> **TASK STATEMENT**
The material below holds pictures; leave them out and reproduce exactly the lines from the one with "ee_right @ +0" through the one with "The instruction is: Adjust", inclusive.
(AVAILABLE DATA Opens)
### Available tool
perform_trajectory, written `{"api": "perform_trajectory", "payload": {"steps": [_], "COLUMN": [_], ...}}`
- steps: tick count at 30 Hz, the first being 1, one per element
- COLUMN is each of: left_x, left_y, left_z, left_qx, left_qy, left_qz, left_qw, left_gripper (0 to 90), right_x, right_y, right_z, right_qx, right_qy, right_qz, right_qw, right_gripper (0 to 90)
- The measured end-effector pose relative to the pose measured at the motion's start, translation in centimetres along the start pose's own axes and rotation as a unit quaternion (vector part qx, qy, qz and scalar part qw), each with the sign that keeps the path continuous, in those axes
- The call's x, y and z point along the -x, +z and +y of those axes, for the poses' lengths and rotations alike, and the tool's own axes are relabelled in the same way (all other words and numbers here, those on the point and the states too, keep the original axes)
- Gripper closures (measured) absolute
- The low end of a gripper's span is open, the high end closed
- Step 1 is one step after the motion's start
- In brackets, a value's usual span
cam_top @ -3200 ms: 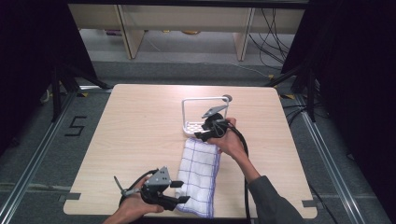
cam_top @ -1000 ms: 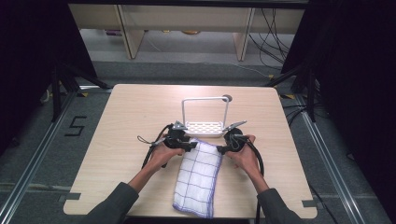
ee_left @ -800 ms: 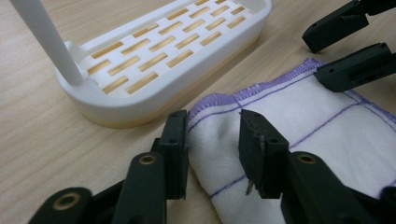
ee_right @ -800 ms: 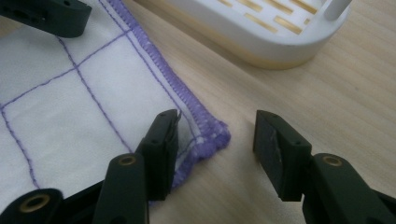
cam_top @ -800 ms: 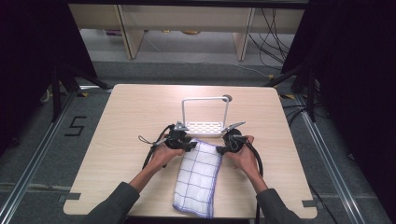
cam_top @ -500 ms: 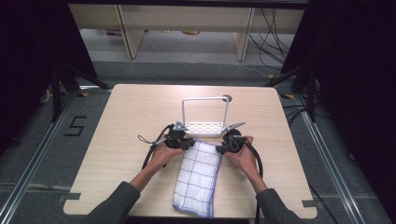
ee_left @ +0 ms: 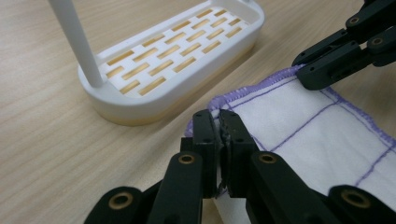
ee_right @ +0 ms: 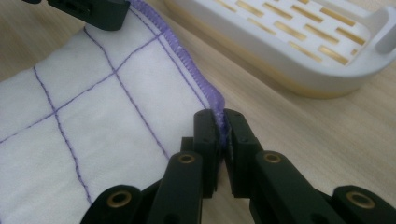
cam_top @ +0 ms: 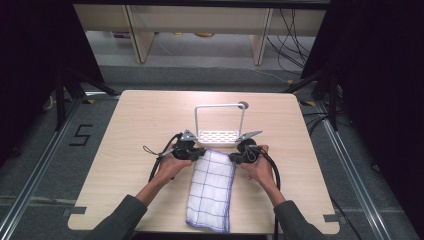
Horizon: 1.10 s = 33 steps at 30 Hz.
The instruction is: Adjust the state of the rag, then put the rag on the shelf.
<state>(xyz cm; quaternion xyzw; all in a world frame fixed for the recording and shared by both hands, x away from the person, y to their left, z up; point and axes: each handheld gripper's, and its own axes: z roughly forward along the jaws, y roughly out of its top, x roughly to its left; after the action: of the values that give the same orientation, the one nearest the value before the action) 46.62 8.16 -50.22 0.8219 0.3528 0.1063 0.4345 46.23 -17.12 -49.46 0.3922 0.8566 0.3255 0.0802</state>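
White folded cloth with a purple grid and purple stitched hem (cam_top: 211, 189) is laid lengthwise on the pale wooden surface (cam_top: 125, 130), near end at the person's edge. Far corners have just been clamped: left hand-held gripper (ee_left: 218, 122) is pinched on the left corner, right hand-held gripper (ee_right: 219, 122) on the right hem; both sets of jaws have just been closing. A second ago they stood wider. Just beyond, apart from the cloth, a white slotted plastic rack with a hoop rail (cam_top: 220, 135) is seen. Lifting is judged next.
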Motion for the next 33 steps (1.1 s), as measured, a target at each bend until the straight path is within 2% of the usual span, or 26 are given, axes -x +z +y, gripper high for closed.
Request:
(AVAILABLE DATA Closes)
> **ANSWER SPACE**
ee_right @ +0 ms: 
cam_top @ +0 ms: 
Horizon: 1.10 s = 33 steps at 30 Hz.
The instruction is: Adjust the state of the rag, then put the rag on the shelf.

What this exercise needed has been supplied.